At the same time, he went back to his inner compass, revisiting the things he loved when he was younger. A creative writing class led to a drama class which led to improv. His face lights up as he tells me of one of his first scenes that started with a wedding proposal and ending with everyone in the scene dissolving in laughter. Improv led to a rediscovery of play. And now, as an improv teacher, much of what he teaches revolves around following the fun.

He says “The rules of improv are to say ‘yes, and’… to be spontaneous, to take risks. All the rules of improv were starting to spill into my regular life. And like-minded people I was connecting to who weren’t shocked by me, they were extending a hand and saying ‘Do you want to go for some sushi?’ and I want to say no but I’m like ‘yes’. And then I go have sushi for the first time in my life and it’s so good!  I’m like ‘Oh my god I’ve been living life all wrong, saying no to opportunities, to evolving, to risk taking. I look back and I’m like No wonder I’ve been so miserable and scared.”

From there, he tells me, the path seems to clear. He likens it to merging on to a highway. Things just start flowing and moving forward, with saying “Yes” as a default. “Why would I say no? I know what I’m going to get when I say no, I don’t know what I’m going to get when I say yes.”

He smiles broadly and says “Walking down the street to Northern Secondary. The south doors where all the cool kids, the badass kids would smoke cigarettes. It’s such a remarkable turn of events to be like man, anything is possible and when you begin to connect with who you are, with what feels good for you, then I think the universe gives it back in a lot of ways.”

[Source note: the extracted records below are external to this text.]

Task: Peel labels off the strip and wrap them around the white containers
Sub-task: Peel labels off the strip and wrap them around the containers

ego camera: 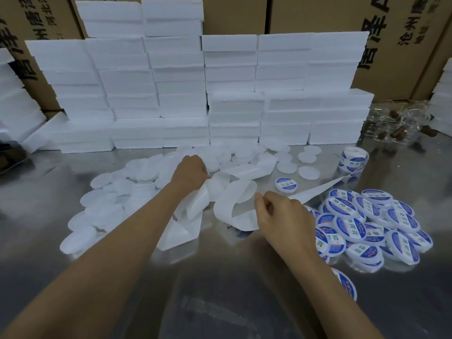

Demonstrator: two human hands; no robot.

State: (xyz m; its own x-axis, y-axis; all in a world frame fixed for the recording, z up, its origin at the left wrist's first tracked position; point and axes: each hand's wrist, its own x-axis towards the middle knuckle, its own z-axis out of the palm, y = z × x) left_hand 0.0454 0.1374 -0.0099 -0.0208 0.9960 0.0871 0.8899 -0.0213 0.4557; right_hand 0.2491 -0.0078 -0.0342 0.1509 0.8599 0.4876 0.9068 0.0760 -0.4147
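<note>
A long white backing strip (234, 199) curls in loops across the middle of the steel table. My left hand (189, 171) grips the strip at its far left loop, fingers curled round it. My right hand (278, 211) pinches the strip's near edge at the right loop. The strip runs on to the right toward a label roll (352, 159). Several plain white round containers (107, 204) lie piled on the left. Several containers with blue labels (364, 223) lie heaped on the right; one labelled container (287, 184) stands alone behind my right hand.
Stacks of white foam boxes (186, 94) line the back of the steel table (220, 289), with cardboard cartons (403, 33) behind. Clear glass jars with brown stoppers (396, 123) stand at the back right. Loose white lids (309, 172) lie near the roll.
</note>
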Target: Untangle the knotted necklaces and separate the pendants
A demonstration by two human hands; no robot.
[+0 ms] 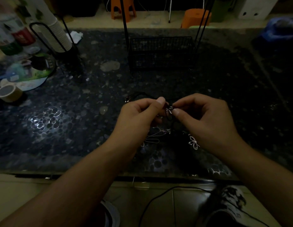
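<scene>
Grip: both pinch pendant (169, 110) | left hand (139, 115) curled | right hand (206, 115) curled, raised over table (77, 120)

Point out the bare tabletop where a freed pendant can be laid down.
Bare patches: left of the left hand, between the tape roll and the knotted necklaces; and right of the right hand. Crowded: the far left around the cup holder, and under the hands, where the butterfly pendant lies.
</scene>
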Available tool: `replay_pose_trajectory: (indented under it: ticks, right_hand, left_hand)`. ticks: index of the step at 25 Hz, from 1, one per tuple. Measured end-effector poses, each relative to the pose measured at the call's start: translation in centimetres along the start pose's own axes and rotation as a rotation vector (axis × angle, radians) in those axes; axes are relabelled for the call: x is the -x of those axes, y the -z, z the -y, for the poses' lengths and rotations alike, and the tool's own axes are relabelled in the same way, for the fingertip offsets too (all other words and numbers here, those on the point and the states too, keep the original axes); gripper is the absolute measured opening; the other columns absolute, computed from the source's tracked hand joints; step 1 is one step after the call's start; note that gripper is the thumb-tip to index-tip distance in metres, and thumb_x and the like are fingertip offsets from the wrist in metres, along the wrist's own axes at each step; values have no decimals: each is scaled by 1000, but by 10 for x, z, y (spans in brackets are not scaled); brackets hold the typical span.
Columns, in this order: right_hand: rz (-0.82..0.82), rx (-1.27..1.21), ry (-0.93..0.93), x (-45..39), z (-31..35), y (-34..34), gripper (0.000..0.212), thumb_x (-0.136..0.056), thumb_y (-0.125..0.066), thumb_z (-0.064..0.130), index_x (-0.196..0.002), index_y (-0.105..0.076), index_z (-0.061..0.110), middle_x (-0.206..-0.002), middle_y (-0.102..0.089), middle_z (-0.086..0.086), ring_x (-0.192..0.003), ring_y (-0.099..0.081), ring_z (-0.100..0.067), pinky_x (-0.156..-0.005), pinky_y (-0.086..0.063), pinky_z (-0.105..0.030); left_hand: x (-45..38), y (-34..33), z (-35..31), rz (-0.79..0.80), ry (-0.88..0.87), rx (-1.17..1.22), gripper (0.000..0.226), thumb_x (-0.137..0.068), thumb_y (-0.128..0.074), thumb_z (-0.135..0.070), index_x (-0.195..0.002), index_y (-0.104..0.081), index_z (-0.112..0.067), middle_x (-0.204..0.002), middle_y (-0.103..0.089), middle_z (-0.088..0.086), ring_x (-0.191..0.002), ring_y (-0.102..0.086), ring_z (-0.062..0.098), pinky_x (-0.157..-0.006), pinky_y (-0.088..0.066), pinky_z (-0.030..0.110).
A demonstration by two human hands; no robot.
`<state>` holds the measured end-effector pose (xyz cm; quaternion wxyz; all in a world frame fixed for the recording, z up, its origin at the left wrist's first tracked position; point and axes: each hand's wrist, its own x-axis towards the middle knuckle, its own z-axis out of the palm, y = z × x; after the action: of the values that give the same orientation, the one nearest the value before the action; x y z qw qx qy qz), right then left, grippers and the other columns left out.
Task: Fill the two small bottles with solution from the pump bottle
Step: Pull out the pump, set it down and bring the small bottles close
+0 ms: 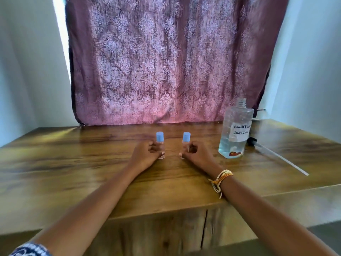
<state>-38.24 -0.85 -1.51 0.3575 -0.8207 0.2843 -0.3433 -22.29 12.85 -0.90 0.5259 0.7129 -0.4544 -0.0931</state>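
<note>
Two small clear bottles with blue caps stand upright side by side on the wooden table [92, 163]. My left hand [147, 154] grips the left small bottle [160, 137] around its body. My right hand [196, 154] grips the right small bottle [186, 137] the same way. Both bottle bodies are mostly hidden by my fingers. To the right stands the large clear bottle [234, 130] labelled "contact lens solution", about a third full, its neck open with no pump on it. The black pump head with its long white tube [273, 154] lies on the table to the right of it.
A patterned purple curtain [166, 61] hangs behind the table's back edge. White walls stand at both sides. The table's front edge runs just under my forearms. A yellow thread bracelet [221, 179] is on my right wrist.
</note>
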Motion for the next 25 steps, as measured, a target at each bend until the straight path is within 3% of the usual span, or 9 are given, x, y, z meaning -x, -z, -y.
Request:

To learn more about Ken you can find him at his website, his IMDB page. or visit Bad Dog Theatre or The Making Box theatre and watch for classes from him.

6 thoughts on “Profile: Ken Hall

  1. Thank you for this post, for introducing us to Ken Hall. Very motivating. Say yes to life, say yes to evolve , to find those opportunities. And connecting with yourself and accepting yourself as you are is liberation.

    1. So true. And finding your place in the world is incredibly important.

      Interesting to note that improv, which was a big driver for Ken’s (and for that matter, my) positive changes is starting to catch on in India. It started in Mumbai but it’s in many of the metro cities now. One of my favourite Improv troupes of all time anywhere are the Adamant Eves – India’s first and only all-women improv troupes. They’re based in Bangalore and often perform where we saw Sage perform. Or at least they did pre-pandemic.